Considering every line below, count those with the word "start" and give only the result.

━━━━━ Provided data

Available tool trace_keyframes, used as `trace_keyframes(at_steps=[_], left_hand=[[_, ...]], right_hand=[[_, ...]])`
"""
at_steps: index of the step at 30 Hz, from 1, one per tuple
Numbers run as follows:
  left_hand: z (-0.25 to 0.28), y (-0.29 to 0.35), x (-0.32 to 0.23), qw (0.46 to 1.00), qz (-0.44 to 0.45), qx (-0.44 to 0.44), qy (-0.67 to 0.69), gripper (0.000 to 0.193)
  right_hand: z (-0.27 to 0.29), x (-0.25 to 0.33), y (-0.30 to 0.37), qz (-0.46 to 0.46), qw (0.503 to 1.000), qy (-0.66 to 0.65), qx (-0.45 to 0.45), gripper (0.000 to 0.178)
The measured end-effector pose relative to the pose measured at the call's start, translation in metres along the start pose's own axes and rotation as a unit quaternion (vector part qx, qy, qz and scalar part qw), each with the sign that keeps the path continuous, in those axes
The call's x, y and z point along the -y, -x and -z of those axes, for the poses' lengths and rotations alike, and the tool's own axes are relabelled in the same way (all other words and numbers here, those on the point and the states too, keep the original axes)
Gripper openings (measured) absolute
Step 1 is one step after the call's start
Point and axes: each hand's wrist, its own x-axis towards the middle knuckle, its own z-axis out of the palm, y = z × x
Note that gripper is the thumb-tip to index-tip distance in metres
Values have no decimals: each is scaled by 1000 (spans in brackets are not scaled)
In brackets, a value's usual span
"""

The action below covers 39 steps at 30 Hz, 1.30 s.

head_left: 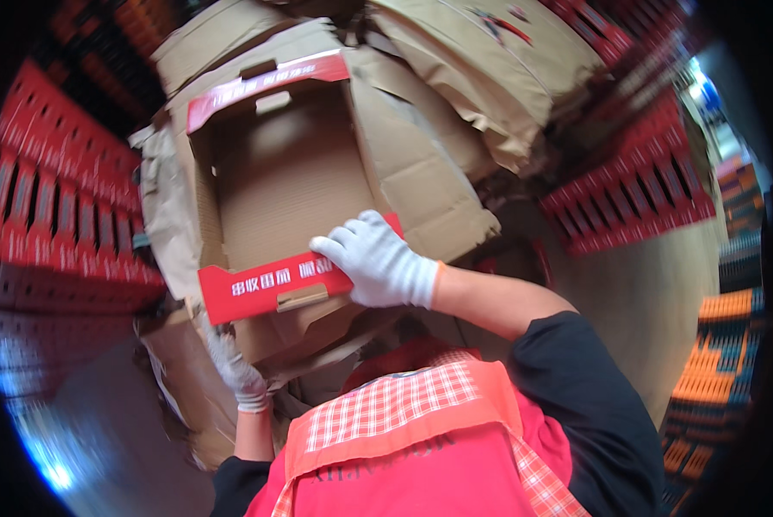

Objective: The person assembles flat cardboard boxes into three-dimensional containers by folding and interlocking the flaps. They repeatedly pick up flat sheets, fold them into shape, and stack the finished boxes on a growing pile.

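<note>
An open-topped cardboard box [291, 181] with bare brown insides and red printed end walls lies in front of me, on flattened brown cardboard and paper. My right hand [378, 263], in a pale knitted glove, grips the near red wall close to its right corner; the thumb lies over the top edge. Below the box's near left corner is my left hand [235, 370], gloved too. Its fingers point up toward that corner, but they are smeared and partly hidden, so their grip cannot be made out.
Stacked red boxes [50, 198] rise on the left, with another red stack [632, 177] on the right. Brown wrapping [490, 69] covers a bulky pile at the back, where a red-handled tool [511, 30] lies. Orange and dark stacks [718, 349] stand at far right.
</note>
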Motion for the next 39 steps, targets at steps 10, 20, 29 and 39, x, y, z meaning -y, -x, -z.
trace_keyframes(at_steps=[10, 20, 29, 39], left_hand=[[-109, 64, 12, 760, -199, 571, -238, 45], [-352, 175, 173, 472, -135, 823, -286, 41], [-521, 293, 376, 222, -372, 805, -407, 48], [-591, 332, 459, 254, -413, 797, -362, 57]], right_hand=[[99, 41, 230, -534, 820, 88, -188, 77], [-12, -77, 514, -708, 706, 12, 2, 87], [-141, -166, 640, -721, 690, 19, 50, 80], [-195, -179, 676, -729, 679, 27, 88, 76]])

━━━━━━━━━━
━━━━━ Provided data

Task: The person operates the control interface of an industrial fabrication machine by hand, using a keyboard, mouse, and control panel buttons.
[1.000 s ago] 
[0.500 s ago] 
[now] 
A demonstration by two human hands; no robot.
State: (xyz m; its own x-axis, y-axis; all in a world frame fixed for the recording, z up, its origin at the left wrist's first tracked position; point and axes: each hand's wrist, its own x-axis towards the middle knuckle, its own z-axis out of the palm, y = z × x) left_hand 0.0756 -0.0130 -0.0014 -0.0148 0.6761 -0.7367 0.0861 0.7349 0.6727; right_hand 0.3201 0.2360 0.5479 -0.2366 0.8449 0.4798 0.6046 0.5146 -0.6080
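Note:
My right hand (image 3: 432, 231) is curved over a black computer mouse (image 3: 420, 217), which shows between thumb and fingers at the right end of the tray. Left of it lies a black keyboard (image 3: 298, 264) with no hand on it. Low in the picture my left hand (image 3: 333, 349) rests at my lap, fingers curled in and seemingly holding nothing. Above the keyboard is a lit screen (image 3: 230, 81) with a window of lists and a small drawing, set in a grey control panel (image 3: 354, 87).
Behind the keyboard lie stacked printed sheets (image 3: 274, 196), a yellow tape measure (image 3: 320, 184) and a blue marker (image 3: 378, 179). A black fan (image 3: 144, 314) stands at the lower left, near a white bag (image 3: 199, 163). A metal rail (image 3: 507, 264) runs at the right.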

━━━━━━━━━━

Response below
2